Thank you (intro person’s name –) thank you for that welcome. We also need to thank program Czar Hugh Casey, Convention chair Gary Feldbaum, and FILL IN NAMES.

Thank you all for allowing us to stand here today where only a select few from our community have stood in seventy eight years – I ….


I thought you were doing this part.


Nope. We flipped the coin, and you took tails. Your choice was to go first. Says so on the sticky note.


Oh. Hmmm … OK. Right.


Hi, Again!

Seriously, thank you for bringing us all the way from the Pine Tree State on this fine fall weekend, thanks for choosing us to be your PrincIpal Speaker for the 78th edition of your fine event, and thanks for coming out when there are so many other places you could have been this weekend.

Which makes us wonder –

How many people here have ever had to make a choice?


Wow, look at this. . .


OK, all you risk-takers out there! Who has had a choice that they made produce ….unforeseen results?

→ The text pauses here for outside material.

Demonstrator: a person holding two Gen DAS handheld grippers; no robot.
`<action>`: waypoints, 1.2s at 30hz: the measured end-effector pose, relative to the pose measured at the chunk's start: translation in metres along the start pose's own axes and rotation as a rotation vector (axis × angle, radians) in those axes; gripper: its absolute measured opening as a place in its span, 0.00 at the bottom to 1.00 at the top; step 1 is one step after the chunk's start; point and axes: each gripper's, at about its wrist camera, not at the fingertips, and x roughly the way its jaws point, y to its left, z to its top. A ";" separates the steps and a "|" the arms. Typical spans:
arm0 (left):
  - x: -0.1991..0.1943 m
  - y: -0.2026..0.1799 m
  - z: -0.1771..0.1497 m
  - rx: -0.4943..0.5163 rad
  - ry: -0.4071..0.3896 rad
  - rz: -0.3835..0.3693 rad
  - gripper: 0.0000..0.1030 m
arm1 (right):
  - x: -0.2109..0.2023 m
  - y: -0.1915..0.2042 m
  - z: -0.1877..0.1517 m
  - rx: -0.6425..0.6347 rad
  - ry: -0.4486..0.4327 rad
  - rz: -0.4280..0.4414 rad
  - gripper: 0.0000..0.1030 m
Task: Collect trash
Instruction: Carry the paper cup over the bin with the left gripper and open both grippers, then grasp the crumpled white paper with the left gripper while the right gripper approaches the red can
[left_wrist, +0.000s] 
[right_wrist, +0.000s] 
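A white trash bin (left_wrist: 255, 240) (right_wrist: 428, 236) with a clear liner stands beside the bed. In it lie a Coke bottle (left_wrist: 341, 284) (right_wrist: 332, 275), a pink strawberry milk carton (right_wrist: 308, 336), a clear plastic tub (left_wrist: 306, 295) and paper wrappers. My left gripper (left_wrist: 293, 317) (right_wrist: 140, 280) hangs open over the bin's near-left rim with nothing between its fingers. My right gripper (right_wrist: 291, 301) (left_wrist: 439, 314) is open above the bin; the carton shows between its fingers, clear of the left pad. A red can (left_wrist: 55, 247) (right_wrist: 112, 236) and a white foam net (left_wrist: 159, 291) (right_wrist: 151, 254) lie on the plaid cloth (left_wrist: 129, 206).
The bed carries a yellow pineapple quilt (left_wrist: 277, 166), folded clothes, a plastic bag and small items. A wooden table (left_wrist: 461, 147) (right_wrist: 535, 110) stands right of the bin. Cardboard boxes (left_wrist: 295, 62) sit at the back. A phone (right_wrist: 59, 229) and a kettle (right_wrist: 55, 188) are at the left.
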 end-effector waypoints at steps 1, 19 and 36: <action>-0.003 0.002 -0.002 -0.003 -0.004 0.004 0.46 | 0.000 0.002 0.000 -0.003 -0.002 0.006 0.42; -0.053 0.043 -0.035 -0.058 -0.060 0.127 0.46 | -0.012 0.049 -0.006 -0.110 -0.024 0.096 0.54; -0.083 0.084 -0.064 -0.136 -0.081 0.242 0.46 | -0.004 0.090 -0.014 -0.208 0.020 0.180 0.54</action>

Yeah, they’re tricky, those choices. . . Who has suddenly realized that choices made long ago — even simple, not-particularly-important-at-the-time choices — have shaped large swaths of their lives thereafter?



That’s what we’re going to be talking about today. Choices, where they came from, and what they did for us, and to us.

For the purposes of this conversation, the very first choice Steve and I made — independently, for moderately different reasons, and many years apart. Both of us, in fact made the choice way back when we were in elementary school —

We both chose to be writers. We both even declared that choice to our own families.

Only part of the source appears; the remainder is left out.